The mission of the Wilmington Neighborhood Conservancy Land Bank (WNCLB) is to return vacant, dilapidated, abandoned, and delinquent properties back to productive use, while strengthening and revitalizing our neighborhoods and inspiring economic development.
We act in ways that:
- Are purposeful, transparent, and for the public good
- Are both economically efficient and sustainable
- Are reflective of the goals and objectives of the City’s comprehensive development plan
- Strengthen our neighborhoods
- Improve the coordination of our resources
- Increase efficiency and collaboration within and between governments, community organizations, and the private sector
Meet The Team
Board of Directors
- Richard J. Gessner, Chairman
- Susan Frank, Finance Chair, Designee of DE Governor, Executive Vice President, Cinnaire
- Kevin Smith, WNCLB Technical Board Chairman, President, Habitat for Humanity of New Castle County
- Ernest “Trippi” Congo, President of Wilmington City Council
- Tom Ogden, Office of the Mayor, Designee of Jeff Flynn, Director of Economic Development, City of Wilmington
- Herb M. Inden, Director of Planning, City of Wilmington
- Dr. Raheemah Jabbar-Bey, Professor, School of Urban Policy, University of Delaware – Retired
- Hal Schneikert, Wilmington Neighborhood Planning Council
- Robert Weir, Director, Department of Real Estate & Housing, City of Wilmington
- Chris Johnson, City of Wilmington Council Member
In 2016, the Wilmington Neighborhood Conservancy Land Bank (WNCLB) was created by state legislation and the City of Wilmington to return vacant, dilapidated, abandoned, and delinquent properties back to productive use. Delaware’s first land bank, WNCLB works with the City of Wilmington, nonprofits, for-profits and community members to remove blight and foster neighborhood revitalization.
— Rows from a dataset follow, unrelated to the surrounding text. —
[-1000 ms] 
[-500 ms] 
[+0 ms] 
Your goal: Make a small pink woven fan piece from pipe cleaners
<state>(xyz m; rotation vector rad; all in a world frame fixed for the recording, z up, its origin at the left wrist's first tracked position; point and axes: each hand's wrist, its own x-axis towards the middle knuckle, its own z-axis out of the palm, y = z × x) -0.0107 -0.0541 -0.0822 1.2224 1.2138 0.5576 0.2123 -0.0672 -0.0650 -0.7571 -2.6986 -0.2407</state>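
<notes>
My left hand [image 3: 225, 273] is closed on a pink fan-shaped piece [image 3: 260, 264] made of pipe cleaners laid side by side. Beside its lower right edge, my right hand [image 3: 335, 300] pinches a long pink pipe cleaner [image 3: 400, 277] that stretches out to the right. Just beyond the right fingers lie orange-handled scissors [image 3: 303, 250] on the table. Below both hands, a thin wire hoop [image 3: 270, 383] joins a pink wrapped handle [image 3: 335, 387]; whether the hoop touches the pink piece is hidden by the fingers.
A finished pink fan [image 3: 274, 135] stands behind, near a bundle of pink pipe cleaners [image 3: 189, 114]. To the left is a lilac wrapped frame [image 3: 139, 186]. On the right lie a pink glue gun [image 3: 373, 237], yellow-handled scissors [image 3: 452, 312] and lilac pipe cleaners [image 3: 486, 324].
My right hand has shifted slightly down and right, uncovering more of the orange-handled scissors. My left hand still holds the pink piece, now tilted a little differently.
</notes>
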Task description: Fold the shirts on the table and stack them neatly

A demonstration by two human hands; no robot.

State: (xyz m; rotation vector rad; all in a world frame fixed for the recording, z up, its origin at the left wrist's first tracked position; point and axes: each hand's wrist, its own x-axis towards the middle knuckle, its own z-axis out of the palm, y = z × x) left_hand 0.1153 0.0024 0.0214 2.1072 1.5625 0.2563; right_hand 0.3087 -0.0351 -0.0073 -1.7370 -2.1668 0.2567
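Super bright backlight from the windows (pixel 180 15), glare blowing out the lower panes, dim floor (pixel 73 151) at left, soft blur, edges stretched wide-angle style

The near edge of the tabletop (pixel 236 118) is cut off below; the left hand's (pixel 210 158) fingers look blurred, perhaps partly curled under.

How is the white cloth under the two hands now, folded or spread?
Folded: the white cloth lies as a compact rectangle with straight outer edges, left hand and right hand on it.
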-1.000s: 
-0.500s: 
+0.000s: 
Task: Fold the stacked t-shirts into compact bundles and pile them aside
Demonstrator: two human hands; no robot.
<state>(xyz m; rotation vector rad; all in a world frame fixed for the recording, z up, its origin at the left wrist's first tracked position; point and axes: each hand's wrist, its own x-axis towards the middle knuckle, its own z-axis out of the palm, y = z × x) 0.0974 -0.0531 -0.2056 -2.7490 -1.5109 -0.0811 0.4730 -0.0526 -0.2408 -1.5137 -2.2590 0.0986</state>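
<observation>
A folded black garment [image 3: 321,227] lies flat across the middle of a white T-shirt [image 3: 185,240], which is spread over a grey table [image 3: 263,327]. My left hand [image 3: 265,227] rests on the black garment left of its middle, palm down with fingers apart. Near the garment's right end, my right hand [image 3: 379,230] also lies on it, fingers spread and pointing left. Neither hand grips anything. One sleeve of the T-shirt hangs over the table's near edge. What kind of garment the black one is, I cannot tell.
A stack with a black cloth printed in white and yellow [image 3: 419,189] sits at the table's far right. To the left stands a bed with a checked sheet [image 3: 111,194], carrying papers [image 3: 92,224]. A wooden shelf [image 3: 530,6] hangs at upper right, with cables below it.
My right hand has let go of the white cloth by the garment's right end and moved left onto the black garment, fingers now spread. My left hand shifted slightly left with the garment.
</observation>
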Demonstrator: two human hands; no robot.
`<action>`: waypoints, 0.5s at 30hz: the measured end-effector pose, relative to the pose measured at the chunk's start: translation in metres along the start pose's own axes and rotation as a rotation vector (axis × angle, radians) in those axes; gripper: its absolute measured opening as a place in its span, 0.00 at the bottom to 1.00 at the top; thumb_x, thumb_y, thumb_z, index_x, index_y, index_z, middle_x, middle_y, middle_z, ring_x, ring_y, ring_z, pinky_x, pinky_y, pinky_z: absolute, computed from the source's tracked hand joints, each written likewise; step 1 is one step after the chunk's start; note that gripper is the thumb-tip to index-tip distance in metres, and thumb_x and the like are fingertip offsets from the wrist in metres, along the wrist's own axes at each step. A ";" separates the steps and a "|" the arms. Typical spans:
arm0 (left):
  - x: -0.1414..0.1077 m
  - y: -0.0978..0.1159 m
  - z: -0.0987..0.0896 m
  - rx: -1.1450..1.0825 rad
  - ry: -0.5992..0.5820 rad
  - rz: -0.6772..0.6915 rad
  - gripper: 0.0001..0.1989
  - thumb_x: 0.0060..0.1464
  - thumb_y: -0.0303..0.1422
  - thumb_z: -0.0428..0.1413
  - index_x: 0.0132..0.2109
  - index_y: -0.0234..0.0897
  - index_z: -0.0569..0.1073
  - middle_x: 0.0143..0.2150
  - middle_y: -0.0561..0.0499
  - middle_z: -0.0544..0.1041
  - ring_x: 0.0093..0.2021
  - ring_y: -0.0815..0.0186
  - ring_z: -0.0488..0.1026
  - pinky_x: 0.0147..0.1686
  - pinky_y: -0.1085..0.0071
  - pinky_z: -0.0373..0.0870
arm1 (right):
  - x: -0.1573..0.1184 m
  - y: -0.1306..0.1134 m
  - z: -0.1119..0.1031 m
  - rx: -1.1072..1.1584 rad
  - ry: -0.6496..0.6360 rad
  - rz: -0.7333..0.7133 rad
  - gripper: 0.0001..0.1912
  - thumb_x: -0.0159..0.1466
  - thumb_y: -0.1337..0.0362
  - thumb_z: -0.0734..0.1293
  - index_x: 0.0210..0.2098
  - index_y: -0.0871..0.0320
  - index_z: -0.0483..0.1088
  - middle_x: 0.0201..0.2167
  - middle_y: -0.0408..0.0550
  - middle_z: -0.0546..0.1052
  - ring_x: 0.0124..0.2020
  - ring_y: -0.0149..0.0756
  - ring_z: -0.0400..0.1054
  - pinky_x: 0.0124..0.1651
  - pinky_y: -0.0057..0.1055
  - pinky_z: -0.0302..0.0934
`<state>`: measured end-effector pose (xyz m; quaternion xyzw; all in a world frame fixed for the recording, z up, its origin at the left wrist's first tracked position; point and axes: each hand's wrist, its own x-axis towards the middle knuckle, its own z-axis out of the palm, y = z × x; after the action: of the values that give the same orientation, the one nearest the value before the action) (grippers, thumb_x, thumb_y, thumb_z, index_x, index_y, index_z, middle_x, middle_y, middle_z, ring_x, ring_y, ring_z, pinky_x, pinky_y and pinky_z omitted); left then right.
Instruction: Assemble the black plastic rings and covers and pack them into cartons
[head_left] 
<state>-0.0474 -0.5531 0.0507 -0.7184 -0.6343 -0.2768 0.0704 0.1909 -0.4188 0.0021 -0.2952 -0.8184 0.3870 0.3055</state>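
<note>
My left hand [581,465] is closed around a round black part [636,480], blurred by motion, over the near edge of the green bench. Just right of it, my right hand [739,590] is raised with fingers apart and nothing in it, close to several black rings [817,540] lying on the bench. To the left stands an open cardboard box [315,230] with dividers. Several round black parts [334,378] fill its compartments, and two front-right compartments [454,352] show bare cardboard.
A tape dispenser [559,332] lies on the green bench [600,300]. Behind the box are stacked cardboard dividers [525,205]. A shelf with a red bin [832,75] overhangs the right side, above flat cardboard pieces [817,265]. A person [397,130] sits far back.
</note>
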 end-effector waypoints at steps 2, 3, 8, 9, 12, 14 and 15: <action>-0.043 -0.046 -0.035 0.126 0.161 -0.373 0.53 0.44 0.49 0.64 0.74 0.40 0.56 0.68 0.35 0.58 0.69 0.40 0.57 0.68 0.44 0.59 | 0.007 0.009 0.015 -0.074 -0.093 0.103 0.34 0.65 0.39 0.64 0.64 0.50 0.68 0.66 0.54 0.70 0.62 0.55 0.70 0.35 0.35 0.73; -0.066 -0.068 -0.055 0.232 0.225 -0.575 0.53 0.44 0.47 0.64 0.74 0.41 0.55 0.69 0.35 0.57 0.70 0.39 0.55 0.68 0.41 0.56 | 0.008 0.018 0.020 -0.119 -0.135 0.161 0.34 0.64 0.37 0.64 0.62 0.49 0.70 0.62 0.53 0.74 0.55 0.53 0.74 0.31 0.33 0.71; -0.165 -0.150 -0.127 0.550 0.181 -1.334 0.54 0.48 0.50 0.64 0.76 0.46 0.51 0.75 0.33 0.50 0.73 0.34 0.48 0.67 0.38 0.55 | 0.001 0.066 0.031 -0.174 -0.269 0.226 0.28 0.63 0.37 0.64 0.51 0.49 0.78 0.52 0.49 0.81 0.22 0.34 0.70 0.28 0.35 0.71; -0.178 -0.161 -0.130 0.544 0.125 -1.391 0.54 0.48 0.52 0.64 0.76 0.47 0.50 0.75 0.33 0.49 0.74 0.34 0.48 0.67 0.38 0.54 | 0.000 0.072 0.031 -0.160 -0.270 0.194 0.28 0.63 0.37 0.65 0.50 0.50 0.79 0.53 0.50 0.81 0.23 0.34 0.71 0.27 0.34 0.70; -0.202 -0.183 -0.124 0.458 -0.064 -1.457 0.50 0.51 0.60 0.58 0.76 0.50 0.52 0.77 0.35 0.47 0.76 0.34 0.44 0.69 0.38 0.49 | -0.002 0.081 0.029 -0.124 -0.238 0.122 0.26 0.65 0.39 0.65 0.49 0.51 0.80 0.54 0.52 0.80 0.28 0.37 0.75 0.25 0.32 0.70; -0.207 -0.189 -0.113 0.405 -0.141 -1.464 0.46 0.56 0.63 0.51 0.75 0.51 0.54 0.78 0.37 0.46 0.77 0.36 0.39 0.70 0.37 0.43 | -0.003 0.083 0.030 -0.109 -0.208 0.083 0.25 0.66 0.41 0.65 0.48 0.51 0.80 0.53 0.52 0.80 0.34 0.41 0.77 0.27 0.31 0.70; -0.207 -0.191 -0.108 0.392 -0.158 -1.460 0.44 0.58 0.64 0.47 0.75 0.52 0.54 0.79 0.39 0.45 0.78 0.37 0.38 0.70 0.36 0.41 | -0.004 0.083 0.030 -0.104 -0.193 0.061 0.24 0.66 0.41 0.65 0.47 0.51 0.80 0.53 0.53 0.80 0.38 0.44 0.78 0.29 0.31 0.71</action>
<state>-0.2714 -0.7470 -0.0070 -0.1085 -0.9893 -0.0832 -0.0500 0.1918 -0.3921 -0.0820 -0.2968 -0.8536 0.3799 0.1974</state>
WNCLB receives our properties from several sources: The City of Wilmington, tax sales, and donations. The properties are held for redevelopment either individually or packaged and held for larger projects. Additionally, WNCLB will acquire strategic properties and transfer to local nonprofits to support their revitalization objectives. With just 9 units sold in WNCLB’s first year of full operation in 2018, WNCLB in 2020, has sold 55 properties for affordable homeownership opportunities and side yards for adjacent homeowners. Since 2018, WNCLB has repurposed 128 properties.